▶ **Assignment**
Report every line of the entries that contains the word "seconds".

--- Data to use Enclosed Below ---

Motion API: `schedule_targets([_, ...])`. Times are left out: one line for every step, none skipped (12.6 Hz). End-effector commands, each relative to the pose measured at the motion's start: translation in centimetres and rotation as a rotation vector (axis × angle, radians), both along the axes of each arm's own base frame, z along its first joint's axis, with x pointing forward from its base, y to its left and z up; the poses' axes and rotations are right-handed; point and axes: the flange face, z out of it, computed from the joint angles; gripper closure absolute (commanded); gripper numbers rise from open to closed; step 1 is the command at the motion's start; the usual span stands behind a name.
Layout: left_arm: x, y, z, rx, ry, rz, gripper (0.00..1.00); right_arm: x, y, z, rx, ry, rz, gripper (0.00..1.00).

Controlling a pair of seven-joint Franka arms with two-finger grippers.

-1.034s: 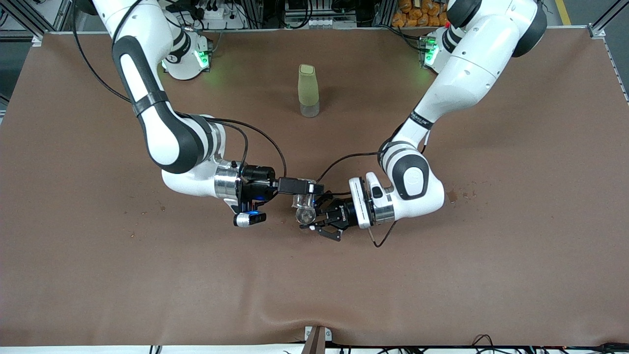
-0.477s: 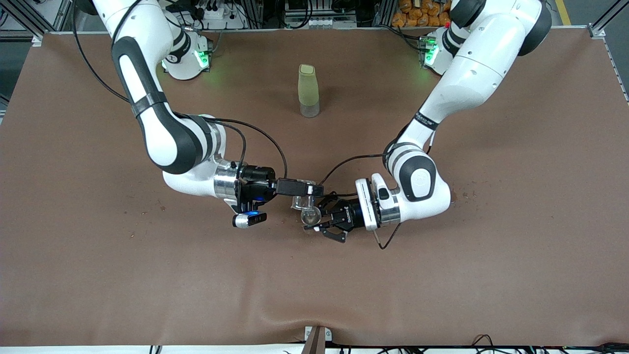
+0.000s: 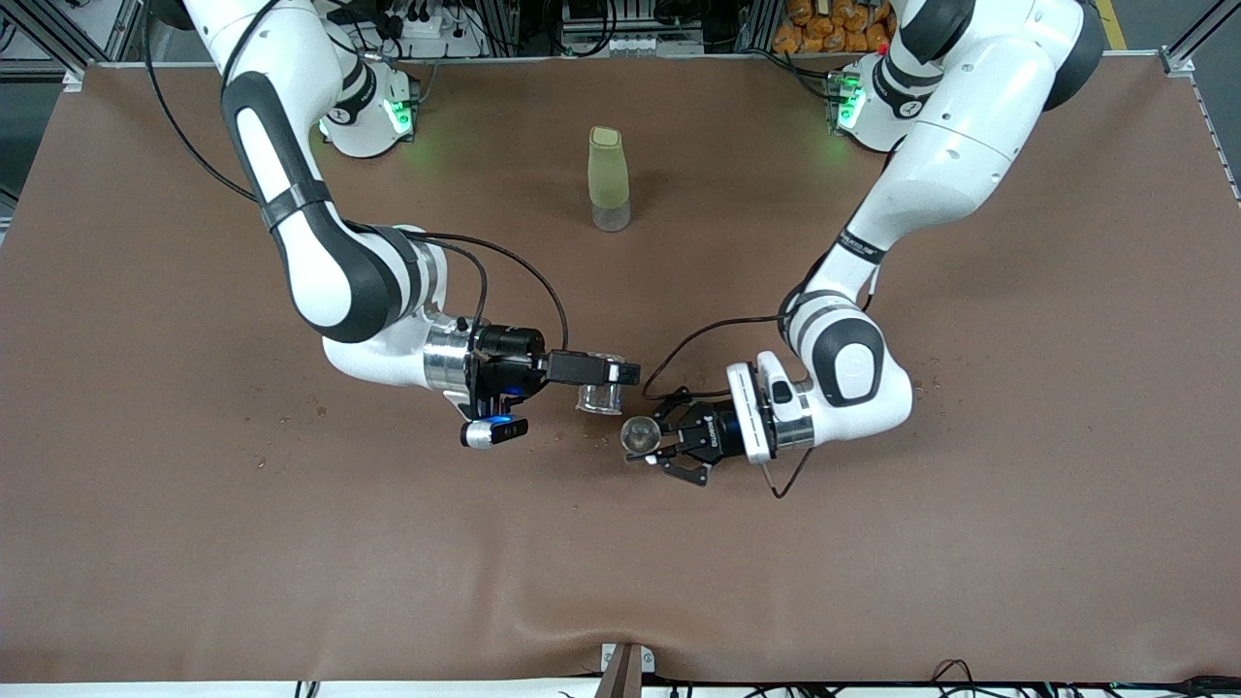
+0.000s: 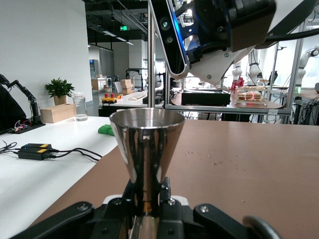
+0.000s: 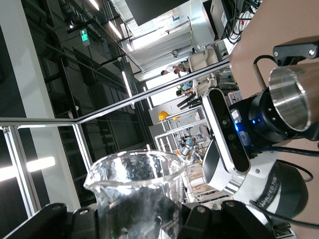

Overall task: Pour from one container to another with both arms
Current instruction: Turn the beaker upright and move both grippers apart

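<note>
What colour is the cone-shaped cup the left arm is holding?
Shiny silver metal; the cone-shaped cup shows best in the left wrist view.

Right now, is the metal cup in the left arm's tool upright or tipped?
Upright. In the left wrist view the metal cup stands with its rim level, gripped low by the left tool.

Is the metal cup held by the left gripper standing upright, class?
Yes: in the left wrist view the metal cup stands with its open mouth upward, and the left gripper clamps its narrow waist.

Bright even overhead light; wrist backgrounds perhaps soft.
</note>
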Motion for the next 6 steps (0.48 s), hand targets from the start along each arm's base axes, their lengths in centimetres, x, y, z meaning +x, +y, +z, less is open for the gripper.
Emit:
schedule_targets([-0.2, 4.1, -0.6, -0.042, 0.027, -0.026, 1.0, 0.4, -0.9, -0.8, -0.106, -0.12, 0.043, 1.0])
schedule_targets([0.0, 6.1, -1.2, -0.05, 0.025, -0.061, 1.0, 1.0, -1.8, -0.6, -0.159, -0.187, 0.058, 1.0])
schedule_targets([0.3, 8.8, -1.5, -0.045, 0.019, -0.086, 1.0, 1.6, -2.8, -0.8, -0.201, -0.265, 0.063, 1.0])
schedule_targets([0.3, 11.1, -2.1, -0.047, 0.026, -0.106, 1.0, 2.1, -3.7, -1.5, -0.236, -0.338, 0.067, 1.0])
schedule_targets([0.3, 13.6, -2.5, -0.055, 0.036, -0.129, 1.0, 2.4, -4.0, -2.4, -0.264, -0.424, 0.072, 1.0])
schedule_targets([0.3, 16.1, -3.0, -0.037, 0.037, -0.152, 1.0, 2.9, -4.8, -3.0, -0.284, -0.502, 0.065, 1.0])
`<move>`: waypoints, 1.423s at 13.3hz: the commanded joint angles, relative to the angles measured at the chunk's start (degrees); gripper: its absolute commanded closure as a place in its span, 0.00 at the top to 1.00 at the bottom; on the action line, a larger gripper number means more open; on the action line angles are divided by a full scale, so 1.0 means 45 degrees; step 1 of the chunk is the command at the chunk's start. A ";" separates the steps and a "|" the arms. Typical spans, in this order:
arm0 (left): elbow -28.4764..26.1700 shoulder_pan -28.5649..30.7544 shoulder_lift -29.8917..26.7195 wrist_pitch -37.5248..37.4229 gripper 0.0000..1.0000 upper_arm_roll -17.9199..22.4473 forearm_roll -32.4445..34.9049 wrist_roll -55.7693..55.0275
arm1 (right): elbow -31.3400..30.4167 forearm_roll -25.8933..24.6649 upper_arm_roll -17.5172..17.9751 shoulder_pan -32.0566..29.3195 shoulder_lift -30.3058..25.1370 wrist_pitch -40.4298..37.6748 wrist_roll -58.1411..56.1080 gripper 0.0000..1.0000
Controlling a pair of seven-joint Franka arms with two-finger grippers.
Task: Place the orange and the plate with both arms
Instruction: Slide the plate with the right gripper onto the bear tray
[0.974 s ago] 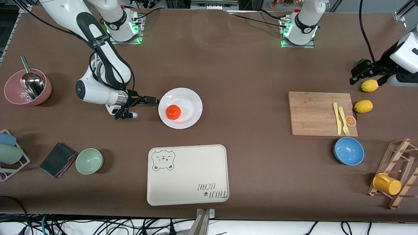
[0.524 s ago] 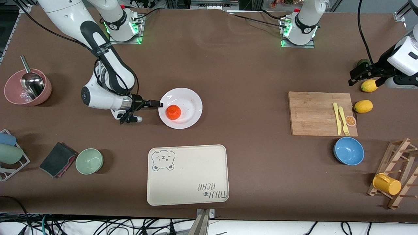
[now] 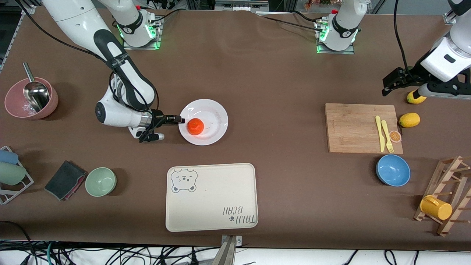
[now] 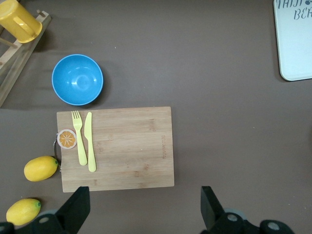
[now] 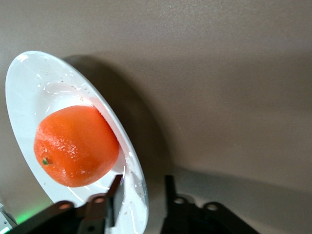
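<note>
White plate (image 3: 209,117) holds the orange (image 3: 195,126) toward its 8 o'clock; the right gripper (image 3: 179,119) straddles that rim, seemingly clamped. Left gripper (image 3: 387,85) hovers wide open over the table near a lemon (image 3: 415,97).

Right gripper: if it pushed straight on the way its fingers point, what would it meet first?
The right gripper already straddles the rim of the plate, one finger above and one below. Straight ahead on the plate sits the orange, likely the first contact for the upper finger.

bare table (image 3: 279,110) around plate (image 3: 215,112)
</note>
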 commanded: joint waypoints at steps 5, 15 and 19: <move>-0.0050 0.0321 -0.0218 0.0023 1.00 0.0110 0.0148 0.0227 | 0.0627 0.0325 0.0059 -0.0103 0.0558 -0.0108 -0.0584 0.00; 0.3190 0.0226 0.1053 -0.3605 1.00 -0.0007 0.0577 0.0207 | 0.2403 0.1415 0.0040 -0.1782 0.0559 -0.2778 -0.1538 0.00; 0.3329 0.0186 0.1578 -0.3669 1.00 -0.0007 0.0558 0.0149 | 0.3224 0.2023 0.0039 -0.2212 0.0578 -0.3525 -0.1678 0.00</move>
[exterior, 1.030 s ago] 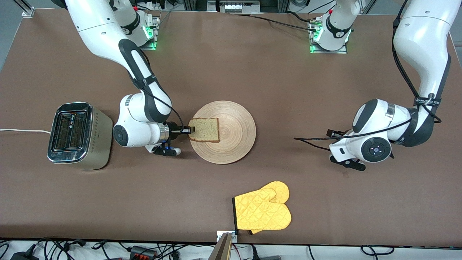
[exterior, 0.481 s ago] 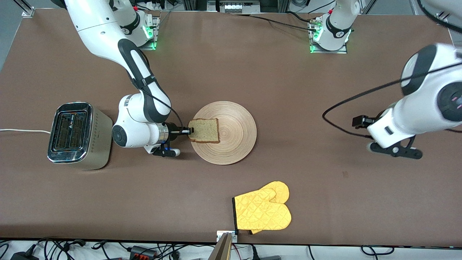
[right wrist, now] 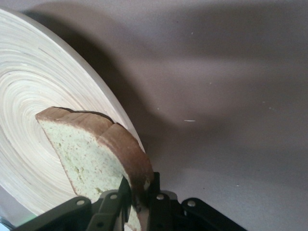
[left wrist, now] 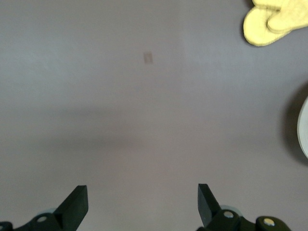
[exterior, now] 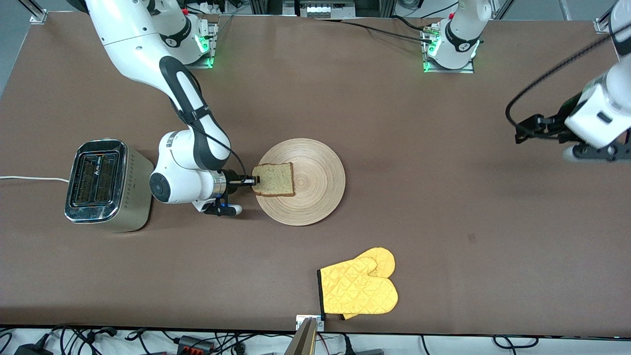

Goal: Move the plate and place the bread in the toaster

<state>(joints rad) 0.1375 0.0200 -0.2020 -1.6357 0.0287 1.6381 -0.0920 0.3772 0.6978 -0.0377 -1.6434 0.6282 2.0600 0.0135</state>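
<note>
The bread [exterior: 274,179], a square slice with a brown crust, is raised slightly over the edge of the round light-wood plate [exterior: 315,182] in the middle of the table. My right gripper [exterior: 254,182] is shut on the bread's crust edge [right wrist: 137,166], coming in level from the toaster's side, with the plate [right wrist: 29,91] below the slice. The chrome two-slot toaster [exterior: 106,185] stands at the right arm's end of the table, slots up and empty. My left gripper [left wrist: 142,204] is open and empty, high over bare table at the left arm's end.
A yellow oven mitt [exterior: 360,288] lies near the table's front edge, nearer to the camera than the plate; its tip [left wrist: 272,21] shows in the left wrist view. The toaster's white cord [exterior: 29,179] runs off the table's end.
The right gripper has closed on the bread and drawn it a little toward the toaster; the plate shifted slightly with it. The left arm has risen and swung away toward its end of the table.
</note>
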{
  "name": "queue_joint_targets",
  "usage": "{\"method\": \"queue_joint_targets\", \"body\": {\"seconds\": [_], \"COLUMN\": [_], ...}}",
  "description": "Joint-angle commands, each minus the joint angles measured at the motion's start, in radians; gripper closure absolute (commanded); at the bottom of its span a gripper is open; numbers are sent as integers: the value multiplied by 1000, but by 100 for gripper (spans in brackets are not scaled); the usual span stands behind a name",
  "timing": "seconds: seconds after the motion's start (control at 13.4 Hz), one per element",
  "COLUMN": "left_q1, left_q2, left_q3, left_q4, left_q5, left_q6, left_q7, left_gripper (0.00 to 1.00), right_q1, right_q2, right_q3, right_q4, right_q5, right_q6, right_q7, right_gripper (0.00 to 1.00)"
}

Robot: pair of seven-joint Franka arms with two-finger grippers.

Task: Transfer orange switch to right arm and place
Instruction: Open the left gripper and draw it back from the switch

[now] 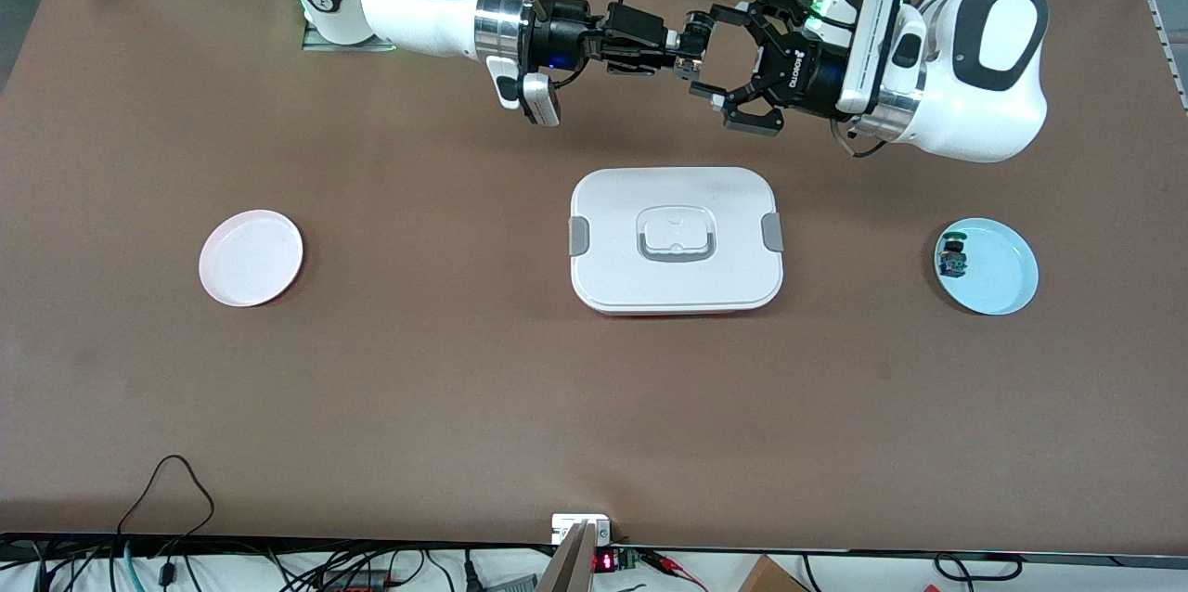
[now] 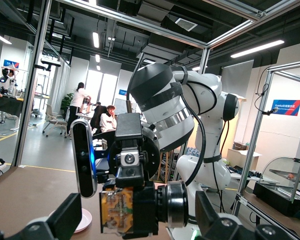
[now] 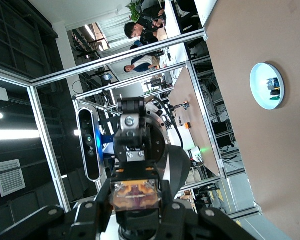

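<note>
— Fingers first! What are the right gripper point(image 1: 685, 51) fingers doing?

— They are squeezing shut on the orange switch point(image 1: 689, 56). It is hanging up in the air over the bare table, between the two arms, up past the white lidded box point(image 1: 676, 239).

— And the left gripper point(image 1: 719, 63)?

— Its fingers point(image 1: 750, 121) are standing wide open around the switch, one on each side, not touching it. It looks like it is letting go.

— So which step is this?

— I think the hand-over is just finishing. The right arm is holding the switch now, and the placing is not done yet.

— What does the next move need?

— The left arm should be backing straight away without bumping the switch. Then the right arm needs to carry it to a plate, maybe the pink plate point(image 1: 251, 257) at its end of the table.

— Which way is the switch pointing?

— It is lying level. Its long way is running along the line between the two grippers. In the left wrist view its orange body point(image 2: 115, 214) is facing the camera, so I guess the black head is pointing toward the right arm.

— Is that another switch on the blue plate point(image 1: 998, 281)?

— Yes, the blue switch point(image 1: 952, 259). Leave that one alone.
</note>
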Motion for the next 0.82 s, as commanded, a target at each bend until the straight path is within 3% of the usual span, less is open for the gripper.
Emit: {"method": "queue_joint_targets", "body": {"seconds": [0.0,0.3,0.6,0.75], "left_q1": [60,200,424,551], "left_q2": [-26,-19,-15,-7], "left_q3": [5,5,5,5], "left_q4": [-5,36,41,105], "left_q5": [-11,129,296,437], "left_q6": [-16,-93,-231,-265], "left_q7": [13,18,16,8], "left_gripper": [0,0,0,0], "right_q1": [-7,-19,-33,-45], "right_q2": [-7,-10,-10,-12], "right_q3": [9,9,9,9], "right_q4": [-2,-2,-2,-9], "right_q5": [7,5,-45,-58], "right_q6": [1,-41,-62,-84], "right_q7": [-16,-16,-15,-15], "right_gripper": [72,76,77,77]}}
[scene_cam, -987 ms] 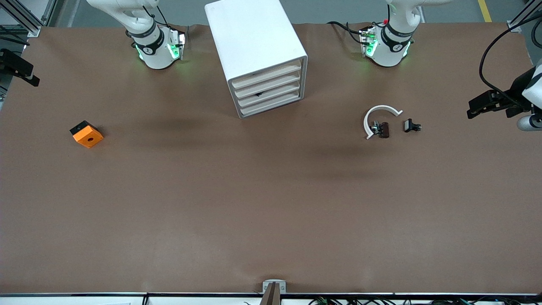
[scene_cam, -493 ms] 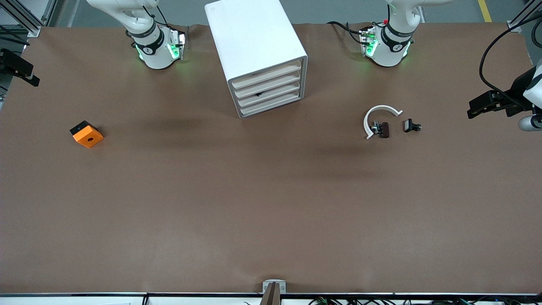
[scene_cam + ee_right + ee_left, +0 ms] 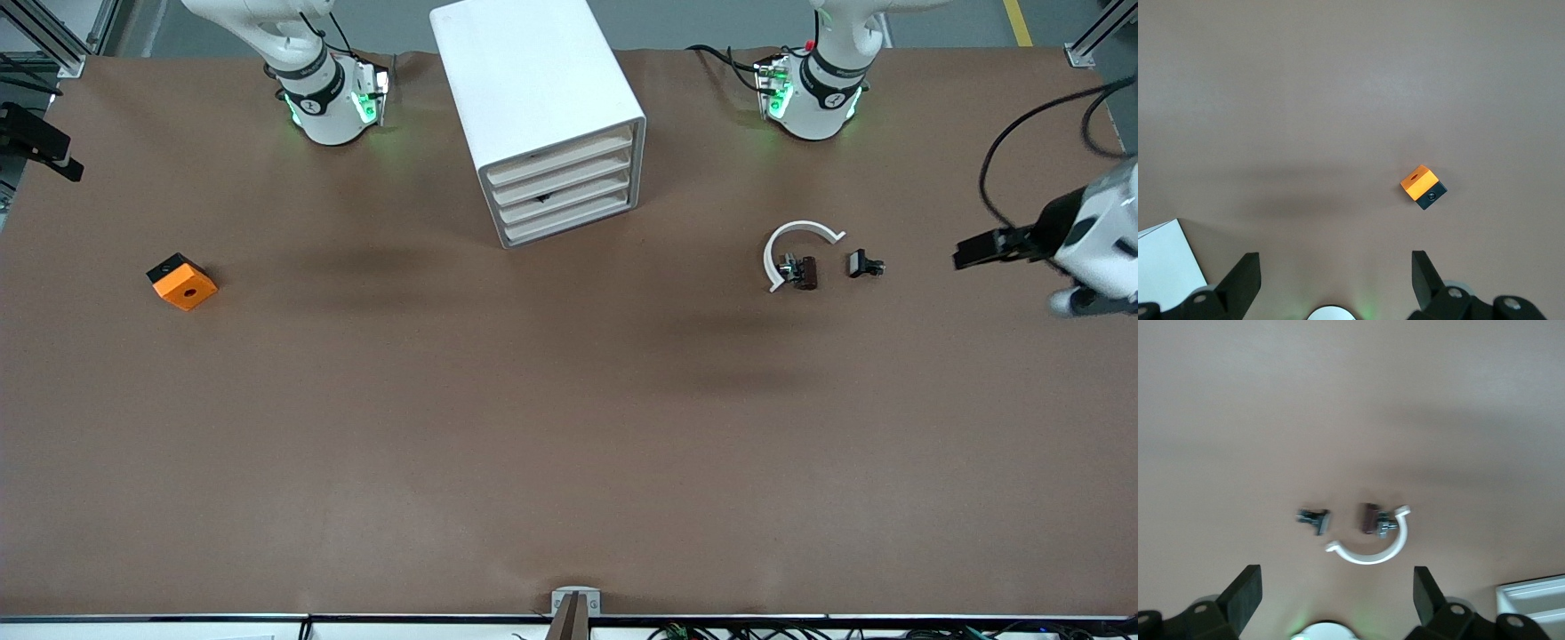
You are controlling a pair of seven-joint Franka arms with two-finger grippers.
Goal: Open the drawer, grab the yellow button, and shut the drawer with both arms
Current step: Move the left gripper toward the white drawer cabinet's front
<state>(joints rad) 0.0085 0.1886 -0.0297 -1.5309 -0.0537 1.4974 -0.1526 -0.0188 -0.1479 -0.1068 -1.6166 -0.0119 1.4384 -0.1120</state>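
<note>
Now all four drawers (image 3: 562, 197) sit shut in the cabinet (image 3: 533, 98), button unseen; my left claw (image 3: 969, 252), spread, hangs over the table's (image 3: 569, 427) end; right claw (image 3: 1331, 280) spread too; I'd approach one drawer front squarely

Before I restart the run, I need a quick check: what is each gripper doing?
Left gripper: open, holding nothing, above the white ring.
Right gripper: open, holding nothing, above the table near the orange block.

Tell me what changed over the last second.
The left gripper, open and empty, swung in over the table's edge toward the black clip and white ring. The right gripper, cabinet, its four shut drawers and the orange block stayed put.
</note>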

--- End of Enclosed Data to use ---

▶ **The completed task**
  "usage": "{\"method\": \"queue_joint_targets\", \"body\": {\"seconds\": [_], \"COLUMN\": [_], ...}}",
  "timing": "seconds: seconds after the motion's start (control at 13.4 Hz), one per element",
Emit: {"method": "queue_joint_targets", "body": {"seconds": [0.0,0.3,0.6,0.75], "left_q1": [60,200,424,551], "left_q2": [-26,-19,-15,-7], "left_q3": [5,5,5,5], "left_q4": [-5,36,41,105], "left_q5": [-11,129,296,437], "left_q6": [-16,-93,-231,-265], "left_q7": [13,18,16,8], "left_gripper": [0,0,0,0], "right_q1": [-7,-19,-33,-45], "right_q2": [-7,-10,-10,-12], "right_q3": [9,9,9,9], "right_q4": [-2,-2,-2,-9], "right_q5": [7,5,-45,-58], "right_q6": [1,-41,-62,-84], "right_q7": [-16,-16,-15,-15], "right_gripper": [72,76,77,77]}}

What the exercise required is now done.